__ACTION ITEM__: Return the data below in full. Keep each character unchanged.

[Opening GIVEN DATA section]

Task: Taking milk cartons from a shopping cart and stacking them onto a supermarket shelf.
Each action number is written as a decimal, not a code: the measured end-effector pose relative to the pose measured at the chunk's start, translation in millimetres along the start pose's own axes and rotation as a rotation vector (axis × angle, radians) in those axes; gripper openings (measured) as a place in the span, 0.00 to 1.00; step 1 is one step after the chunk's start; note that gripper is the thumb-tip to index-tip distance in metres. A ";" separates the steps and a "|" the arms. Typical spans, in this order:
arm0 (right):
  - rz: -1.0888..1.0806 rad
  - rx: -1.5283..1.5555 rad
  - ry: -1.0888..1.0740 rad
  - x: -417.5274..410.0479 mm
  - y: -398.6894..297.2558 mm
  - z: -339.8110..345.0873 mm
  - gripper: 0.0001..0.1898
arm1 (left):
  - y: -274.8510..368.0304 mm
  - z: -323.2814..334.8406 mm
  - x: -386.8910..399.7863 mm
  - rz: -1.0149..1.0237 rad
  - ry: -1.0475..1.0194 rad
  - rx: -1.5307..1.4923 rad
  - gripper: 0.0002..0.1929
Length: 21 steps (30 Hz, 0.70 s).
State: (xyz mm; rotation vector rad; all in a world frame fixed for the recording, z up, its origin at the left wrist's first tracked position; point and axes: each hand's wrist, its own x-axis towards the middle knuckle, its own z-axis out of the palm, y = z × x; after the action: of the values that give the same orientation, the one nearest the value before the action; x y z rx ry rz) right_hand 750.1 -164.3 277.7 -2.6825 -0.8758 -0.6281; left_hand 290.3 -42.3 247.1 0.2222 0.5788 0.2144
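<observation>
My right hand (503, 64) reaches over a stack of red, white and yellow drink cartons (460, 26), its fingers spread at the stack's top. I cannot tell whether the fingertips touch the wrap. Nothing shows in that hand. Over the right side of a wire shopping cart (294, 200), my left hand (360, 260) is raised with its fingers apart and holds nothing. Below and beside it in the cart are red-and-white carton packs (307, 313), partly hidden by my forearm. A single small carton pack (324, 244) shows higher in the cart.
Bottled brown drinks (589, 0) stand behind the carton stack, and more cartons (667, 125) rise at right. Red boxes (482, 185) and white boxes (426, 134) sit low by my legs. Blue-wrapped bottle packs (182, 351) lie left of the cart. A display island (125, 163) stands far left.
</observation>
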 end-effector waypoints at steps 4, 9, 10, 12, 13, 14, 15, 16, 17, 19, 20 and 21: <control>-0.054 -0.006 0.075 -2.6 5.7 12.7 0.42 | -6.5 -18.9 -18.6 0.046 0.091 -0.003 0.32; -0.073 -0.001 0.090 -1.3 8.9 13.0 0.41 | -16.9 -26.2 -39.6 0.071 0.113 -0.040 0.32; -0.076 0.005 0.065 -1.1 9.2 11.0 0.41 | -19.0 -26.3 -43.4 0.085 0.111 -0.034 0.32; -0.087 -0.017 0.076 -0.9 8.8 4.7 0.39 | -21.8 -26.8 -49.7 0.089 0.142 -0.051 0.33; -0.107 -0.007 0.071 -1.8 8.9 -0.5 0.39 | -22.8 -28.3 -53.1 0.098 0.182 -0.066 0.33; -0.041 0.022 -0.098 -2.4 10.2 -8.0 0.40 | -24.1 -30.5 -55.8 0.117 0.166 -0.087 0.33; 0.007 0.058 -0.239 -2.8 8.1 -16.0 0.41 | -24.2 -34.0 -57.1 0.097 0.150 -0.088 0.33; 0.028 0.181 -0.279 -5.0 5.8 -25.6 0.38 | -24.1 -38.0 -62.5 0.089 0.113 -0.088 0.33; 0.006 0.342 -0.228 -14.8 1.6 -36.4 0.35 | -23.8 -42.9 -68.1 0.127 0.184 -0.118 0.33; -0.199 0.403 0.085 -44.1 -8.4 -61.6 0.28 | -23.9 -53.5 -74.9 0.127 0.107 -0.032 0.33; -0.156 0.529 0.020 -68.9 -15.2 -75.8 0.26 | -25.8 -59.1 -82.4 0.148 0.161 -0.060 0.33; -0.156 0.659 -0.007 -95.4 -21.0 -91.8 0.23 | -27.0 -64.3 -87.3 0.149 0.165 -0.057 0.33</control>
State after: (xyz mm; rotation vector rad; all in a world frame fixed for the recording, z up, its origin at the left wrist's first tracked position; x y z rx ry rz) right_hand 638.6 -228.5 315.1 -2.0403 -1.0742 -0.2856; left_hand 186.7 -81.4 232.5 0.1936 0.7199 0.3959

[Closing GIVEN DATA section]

__OUTPUT__:
Task: Taking milk cartons from a shopping cart and stacking them onto a supermarket shelf.
Each action number is written as a decimal, not a code: the measured end-effector pose relative to the pose measured at the chunk's start, translation in millimetres along the start pose's own axes and rotation as a rotation vector (axis × angle, radians) in those axes; gripper openings (measured) as a place in the span, 0.00 to 1.00; step 1 is one step after the chunk's start; note that gripper is the thumb-tip to index-tip distance in metres. A ";" separates the steps and a "|" the arms. Typical spans, in this order:
arm0 (right):
  - rz: -1.0888..1.0806 rad
  - rx: -1.5283..1.5555 rad
  - ry: -1.0888..1.0740 rad
  - x: -417.5274..410.0479 mm
  - y: -398.6894..297.2558 mm
  - z: -339.8110..345.0873 mm
  - gripper: 0.0001..0.1898
arm1 (left):
  - y: -274.8510..368.0304 mm
  - z: -323.2814..334.8406 mm
  - x: -386.8910..399.7863 mm
  - rz: -1.0149..1.0237 rad
  - ry: -1.0475..1.0194 rad
  - rx: -1.5307..1.4923 rad
  - gripper: 0.0002..0.1929
Length: 21 steps (30 Hz, 0.70 s).
State: (xyz mm; rotation vector rad; all in a world frame fixed for the recording, z up, its origin at the left wrist's first tracked position; point and axes: each hand's wrist, its own x-axis towards the middle knuckle, its own z-axis out of the palm, y = z × x; after the action: of the values that give the same orientation, the one nearest the value before the action; x y z rx ry rz) right_hand 750.1 -164.3 277.7 -2.6825 -0.8758 -0.6281; left_hand 290.3 -42.3 247.1 0.2222 0.5788 0.2144
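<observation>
My right hand (503, 64) reaches over a stack of red, white and yellow drink cartons (460, 26), its fingers spread at the stack's top. I cannot tell whether the fingertips touch the wrap. Nothing shows in that hand. Over the right side of a wire shopping cart (294, 200), my left hand (360, 260) is raised with its fingers apart and holds nothing. Below and beside it in the cart are red-and-white carton packs (307, 313), partly hidden by my forearm. A single small carton pack (324, 244) shows higher in the cart.
Bottled brown drinks (589, 0) stand behind the carton stack, and more cartons (667, 125) rise at right. Red boxes (482, 185) and white boxes (426, 134) sit low by my legs. Blue-wrapped bottle packs (182, 351) lie left of the cart. A display island (125, 163) stands far left.
</observation>
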 end-effector waypoints at steps 4, 9, 10, 12, 13, 14, 15, 16, 17, 19, 20 and 21: <control>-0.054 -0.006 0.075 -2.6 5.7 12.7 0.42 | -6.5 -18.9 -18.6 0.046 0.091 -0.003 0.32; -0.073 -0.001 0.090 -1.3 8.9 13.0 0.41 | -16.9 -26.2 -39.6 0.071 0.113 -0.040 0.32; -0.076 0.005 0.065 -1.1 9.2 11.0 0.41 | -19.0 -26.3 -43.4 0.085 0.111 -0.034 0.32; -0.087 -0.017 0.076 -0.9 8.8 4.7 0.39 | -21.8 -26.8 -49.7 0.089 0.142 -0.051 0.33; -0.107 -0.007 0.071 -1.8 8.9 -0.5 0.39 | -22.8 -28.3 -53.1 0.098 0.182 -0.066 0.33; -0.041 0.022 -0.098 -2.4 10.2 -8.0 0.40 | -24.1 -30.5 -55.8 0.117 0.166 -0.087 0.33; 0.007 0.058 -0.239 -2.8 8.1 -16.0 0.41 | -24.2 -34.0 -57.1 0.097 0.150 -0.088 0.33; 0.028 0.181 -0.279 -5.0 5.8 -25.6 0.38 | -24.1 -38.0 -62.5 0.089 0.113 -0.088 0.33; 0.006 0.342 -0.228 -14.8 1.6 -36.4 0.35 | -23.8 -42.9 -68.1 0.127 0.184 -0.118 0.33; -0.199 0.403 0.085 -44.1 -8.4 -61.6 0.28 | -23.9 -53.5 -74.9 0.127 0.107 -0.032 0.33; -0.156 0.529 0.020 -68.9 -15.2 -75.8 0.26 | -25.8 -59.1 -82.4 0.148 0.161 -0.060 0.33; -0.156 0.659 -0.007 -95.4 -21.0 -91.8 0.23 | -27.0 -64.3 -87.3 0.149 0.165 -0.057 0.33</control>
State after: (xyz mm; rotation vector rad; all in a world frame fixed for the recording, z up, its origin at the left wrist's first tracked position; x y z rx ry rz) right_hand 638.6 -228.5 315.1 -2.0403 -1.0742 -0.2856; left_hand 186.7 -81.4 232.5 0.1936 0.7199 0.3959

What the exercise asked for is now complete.